A hotel in Iowa has agreed to settle the lawsuit of a New Jersey woman who claims to have been sexually assaulted in her seventh-floor hotel room. Attorneys for the plaintiff say the owners of the Embassy Suites hotel in Des Moines agreed to the deal shortly before she was scheduled to testify at trial on Wednesday, February 13, 2019, according to the Des Moines Register. The terms of the settlement, including the amount of compensation involved, have not been released.
According to court filings, the plaintiff, Cheri Marchionda, was staying at the Des Moines hotel for a business trip when she was approached by a man, later identified as Christopher LaPointe, at the hotel bar. Marchionda says she rejected LaPointe’s drunken advances, at which point the hotel bartender told her that LaPointe, though inebriated, was “harmless.”
At the elevator on the way to her hotel room, she was approached again by LaPointe, who tried to flirt with her before she stopped on the seventh floor and went to her room. The next night, Marchionda was again approached by a drunken LaPointe, who sat down with her at her table and had at least three beers and a shot of liquor. Marchionda went back to her room while LaPointe had a conversation with a bartender. According to surveillance video obtained from the hotel, the bartender commented on the failure of LaPointe’s “flirtatious efforts,” to which LaPointe responded, “The night is not over yet.”
During the night, Marchionda awoke to find LaPointe inside her hotel room, touching her leg. He went on to beat and sexually assault her over the course of two terrifying hours. How did LaPointe, a stranger, gain access to the plaintiff’s hotel room? As police later learned during their investigation, LaPointe asked the hotel’s front desk for a key to the plaintiff’s hotel room. Reports suggest that he was given the key without being asked to prove that he was registered to the room or even a hotel guest.

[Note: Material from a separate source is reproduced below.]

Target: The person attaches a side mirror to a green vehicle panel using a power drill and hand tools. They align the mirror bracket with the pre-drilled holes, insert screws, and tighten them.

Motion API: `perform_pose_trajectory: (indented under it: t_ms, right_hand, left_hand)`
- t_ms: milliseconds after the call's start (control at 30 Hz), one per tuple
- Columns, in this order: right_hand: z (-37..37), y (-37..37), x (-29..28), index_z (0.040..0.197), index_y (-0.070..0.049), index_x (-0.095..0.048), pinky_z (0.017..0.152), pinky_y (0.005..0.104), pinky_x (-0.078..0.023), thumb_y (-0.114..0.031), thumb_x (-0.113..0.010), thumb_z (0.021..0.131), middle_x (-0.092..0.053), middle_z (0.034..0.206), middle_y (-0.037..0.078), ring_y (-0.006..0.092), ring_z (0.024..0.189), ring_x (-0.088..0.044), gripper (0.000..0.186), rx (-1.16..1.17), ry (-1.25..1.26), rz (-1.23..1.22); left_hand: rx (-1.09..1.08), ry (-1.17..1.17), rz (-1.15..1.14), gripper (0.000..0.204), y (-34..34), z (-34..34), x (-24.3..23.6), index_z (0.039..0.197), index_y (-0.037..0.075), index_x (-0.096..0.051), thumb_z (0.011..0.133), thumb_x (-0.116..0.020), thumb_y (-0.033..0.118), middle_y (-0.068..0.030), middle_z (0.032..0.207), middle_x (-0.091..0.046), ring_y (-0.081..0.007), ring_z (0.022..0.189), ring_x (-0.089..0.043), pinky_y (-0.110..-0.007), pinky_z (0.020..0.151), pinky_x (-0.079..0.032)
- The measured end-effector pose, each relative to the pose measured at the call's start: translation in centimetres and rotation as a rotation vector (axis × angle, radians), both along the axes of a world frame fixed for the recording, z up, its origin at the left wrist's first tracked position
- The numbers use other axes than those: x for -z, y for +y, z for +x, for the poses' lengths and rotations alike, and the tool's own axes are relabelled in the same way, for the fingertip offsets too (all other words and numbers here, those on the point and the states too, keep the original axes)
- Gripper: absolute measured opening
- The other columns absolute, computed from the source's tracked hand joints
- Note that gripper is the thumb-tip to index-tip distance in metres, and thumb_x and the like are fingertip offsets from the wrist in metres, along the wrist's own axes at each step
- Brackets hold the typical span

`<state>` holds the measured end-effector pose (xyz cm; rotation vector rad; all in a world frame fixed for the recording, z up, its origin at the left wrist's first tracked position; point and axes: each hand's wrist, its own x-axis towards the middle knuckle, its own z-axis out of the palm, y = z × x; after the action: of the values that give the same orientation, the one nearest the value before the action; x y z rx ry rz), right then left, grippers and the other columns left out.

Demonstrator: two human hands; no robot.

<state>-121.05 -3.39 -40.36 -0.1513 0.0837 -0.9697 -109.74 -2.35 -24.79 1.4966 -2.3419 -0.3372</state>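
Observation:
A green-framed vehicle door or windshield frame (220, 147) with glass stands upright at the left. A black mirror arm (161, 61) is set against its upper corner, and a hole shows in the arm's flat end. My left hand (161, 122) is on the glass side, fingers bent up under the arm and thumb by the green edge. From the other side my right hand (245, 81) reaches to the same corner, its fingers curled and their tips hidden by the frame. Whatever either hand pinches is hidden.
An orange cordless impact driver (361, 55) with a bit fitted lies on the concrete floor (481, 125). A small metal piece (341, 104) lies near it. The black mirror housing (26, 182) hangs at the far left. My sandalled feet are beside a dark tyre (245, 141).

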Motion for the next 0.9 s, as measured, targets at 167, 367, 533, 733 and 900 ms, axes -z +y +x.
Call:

But things get even worse. LaPointe had difficulty using the key to enter the plaintiff’s room because she had engaged the door’s safety latch. He apparently asked a maintenance worker to disable it for him, saying he was in a fight with his “girlfriend,” and she had locked him out for the night. Police investigators say the maintenance worker let LaPointe in and left, without investigating the situation further.
“Each defendant owed a special duty of care to her, including a duty to provide for and assure her safety and security while at the hotel,” an attorney for the plaintiff told the Des Moines Register. “To not expose her to burglary, assaults or attacks by others […] and to not assist others in burglarizing, assaulting or attacking her.”
In her lawsuit, Marchionda accuses the hotel’s manager, desk clerk, and maintenance man of violating internal hotel policies by failing to check with her before turning over a key to her room and opening the door for LaPointe.
Christopher LaPointe, 31 a resident of New York, was also staying at the hotel at the time. He is now serving a 20-year prison sentence at the Iowa Medical and Classification Center after pleading guilty to charges of burglary and sexual abuse. The incident took place in 2014. The plaintiff’s lawsuit was filed in June 2018 in a New Jersey federal court but eventually moved to Iowa after attorneys were unsuccessful in brokering a settlement during non-binding mediation sessions.
Normally, we would not publish the name of a sexual assault survivor, but through her attorney, Marchionda says she is releasing her name to the public in order to serve as an advocate for hotel safety and sexual assault survivors. “It’s been a long fight for this woman,” the attorney said, noting that his client suffers from post-traumatic stress disorder due to the attack. The lawyer added that she lost her executive sales job in light of the trauma she suffered. Doctors say she will require at least six months of treatment for her PTSD before she can begin working again.
Initially, Marchionda filed suit against both Embassy Suites and Hilton Worldwide, but these two defendants were dismissed from the case in due course. In the end, the lawsuit’s defendants included Hammons Inc. and Atrium TRS III, the two companies listed as operators of the hotel.